What we’ll find out against Alabama is if Ohio State’s run defense is as good as its numbers, or if the Buckeyes benefitted from a schedule that had just one top 50 rushing offense on it. That one team, Nebraska, rushed for 210 yards and 5.8 yards per carry against Ohio State. Was that success due to it being the first game of the season, and Ohio State has improved, or did it show a weakness that other opponents could not exploit.

Alabama won’t blow you away with great rushing numbers on offense, but the Tide have been much better running the ball the second half of the season. It all started when star wideout Jaylen Waddle went out for the season with an injury. Since that game, Alabama averaged 197.9 yards per game and 5.5 yards per carry.

The run game is fueled by Najee Harris, who rushed for 1,387 yards, 6.1 yards per carry and 24 touchdowns. Harris won the Doak Walker Award, which goes to the nation’s top running back. He runs behind an offensive line that was named the Joe Moore Award winner, which goes to the nation’s best line.

Ohio State gave up just 69.0 yards per game on the ground and 2.6 yards per carry since its season-opening victory over Nebraska. That version of the Buckeye defense will need to be on display against Alabama. Making this matchup a bit more concerning is question marks over who will or won’t play up front.

If Ohio State is short handed up front, defensive coordinator Kerry Coombs will need to figure out ways to use his linebackers and safeties to protect against the run game without being exposed to big plays in the pass game. If Ohio State is back to full strength up front, or at least close to it, the front should be able to more than hold its own against Alabama’s blockers.

OHIO STATE PASS DEFENSE vs. ALABAMA PASS OFFENSE

OSU Pass Defense vs. Alabama

Advantage: Alabama

When Ohio State has been vulnerable this season it has been in the pass game. The Buckeye defense ranks 116th nationally in passing yards allowed per game, and it ranks 56th in yards allowed per attempt and 57th in pass efficiency defense.

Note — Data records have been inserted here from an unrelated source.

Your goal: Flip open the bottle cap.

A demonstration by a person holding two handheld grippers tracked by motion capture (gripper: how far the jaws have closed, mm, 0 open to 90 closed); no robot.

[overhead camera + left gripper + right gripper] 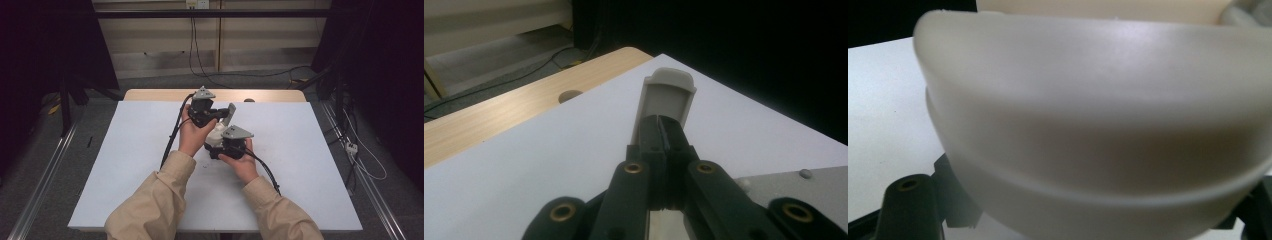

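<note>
The tabletop (125, 165) is covered with a white sheet, and near the middle of it, a little toward the far wooden edge, the person holds a pale, off-white plastic thing (218, 133) between the two tools. It appears to be made of two parts: a rounded, bowl-like body (1098, 130) and a flat, slot-shaped flap (667, 97) that stands up from it and leans away. The left tongs (663, 131) are pinched together on the lower part of that flap, jaws nearly meeting with only the thin wall between them. The right tongs (220, 151) sit on the near side of the body, and seem to grip it from below, but the body swells so close to their camera that I cannot tell how the jaws stand. To my eye the step in hand is opening or pulling apart the two parts, one tool steadying the body while the other works the flap. The next move would call for a firm hold on the body and a slow pull or swing of the flap away from it. What joins the two parts is hidden behind the hands, and what the thing actually is stays hard to make out
</note>
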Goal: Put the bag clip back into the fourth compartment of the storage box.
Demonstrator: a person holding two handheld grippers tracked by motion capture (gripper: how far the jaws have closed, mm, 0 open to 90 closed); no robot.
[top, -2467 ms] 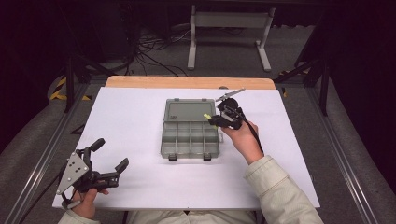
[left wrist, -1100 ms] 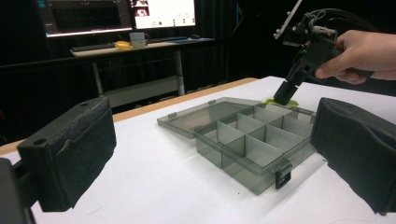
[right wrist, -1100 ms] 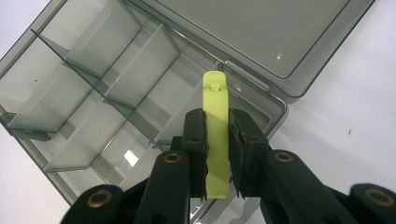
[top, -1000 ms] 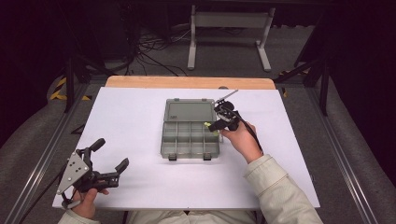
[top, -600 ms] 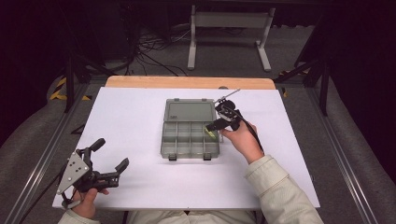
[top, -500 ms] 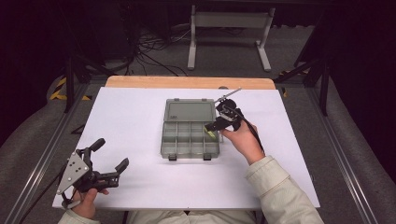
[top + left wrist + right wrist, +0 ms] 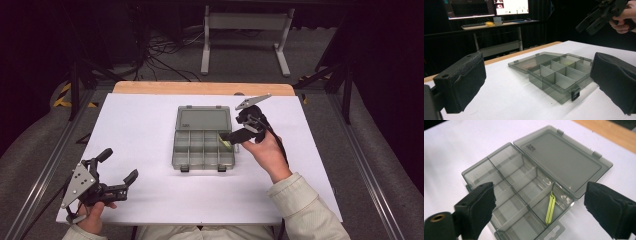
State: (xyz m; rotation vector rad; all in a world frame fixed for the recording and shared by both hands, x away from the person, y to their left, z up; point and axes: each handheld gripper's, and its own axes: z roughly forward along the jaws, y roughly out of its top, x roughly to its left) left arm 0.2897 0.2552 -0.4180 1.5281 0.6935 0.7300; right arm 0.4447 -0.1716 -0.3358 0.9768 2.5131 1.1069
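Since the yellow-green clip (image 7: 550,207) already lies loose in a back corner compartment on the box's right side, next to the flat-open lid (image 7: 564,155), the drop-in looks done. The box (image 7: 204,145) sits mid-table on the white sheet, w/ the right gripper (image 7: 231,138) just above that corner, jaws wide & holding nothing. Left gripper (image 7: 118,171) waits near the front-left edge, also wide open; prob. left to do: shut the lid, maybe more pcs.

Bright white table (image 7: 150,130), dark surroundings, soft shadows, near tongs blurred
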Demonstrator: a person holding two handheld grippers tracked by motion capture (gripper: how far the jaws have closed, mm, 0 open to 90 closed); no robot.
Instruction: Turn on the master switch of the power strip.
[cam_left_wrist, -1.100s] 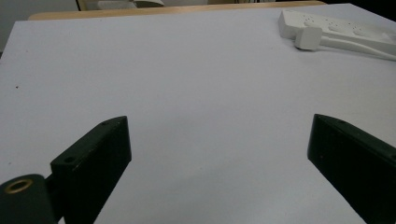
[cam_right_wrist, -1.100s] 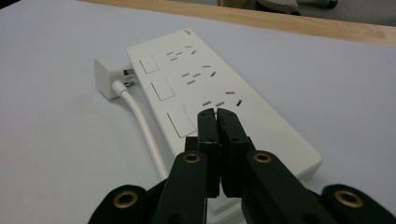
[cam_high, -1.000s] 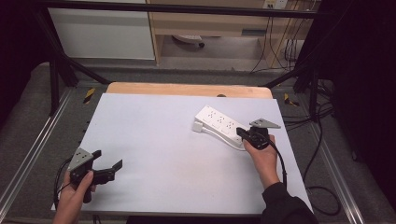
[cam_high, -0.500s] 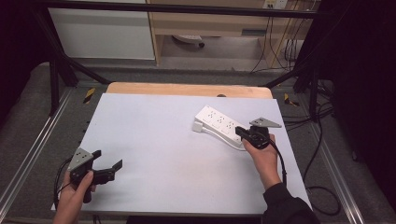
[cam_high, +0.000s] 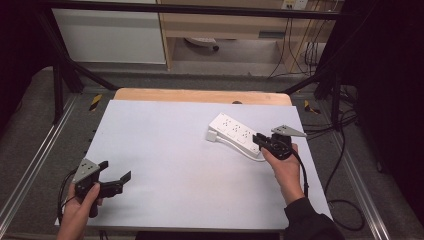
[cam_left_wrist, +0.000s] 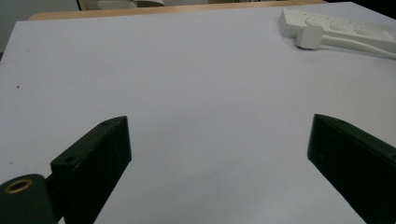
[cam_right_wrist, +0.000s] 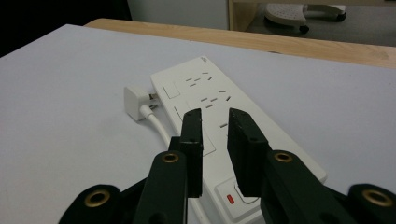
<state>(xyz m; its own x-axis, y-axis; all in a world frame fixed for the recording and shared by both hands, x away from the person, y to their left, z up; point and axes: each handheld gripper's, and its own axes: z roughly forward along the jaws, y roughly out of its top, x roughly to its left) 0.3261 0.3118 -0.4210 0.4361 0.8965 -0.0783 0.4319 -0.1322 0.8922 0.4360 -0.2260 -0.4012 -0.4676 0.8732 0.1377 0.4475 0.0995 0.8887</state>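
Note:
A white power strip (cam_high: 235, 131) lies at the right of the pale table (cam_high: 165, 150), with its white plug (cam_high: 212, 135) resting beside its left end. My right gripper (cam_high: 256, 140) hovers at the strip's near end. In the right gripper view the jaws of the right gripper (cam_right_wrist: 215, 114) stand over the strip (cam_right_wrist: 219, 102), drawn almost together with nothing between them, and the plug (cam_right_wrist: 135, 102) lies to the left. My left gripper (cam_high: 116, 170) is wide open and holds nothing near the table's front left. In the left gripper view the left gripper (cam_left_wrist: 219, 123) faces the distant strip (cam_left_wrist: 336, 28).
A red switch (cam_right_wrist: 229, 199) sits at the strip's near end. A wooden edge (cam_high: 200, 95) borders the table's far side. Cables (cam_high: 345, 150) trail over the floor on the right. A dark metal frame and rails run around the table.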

Alabama, on the other hand, ranks fifth in passing yards per game and leads the nation in passing yards per attempt and pass efficiency. The pass game features Heisman Trophy winner DeVonta Smith at wide receiver and Davey O’Brien Award winner Mac Jones at quarterback.

Smith finished the season with 105 catches for 1,641 yards and 20 touchdowns. He has been at his best in the biggest moments. Smith caught seven passes for 130 yards and three scores against Notre Dame, 15 passes for 184 yards and two scores against Florida in the SEC title game and 11 passes for 167 yards and two scores in a 41-24 win over Georgia.

The loss of Waddle means Alabama doesn’t have an elite number two, but sophomore John Metchie has shown the ability to rip off big gains after the catch, and Harris hauled in 36 passes for 346 yards out of the backfield.

Smith will spend the game moving all over the field. Smith will play outside, in the slot and he’ll motion around pre-snap, which makes it challenging to get a read on where he will line up. That makes him even harder to game plan for, so Coombs will certainly have his hands full.

Ohio State cornerback Shaun Wade has been up and down this season, but the matchup against Smith and the Alabama pass game gives him a chance to end his career on a very high note, which would certainly help his draft stock.

The key for Ohio State on defense is being able to pressure Jones, who rushed for a grand total of three yards this season. When Jones has been pressured he hasn’t been nearly as effective, but getting pressure on him can be a challenge.

Alabama offensive coordinator Steve Sarkisian has been brilliant all season at mixing up protections, moving the pocket when he needs to and using the screen game to slow down the opposition pass rush. Alabama negated the potent Notre Dame pass rush by throwing quick game and screens all game, allowing Jones to take just one deep shot the whole game. Notre Dame eventually settled in and started making stops, and if Ohio State can do a better job offensively at keeping up, Coombs and the defensive staff should be able to eventually find some answers to get to Jones.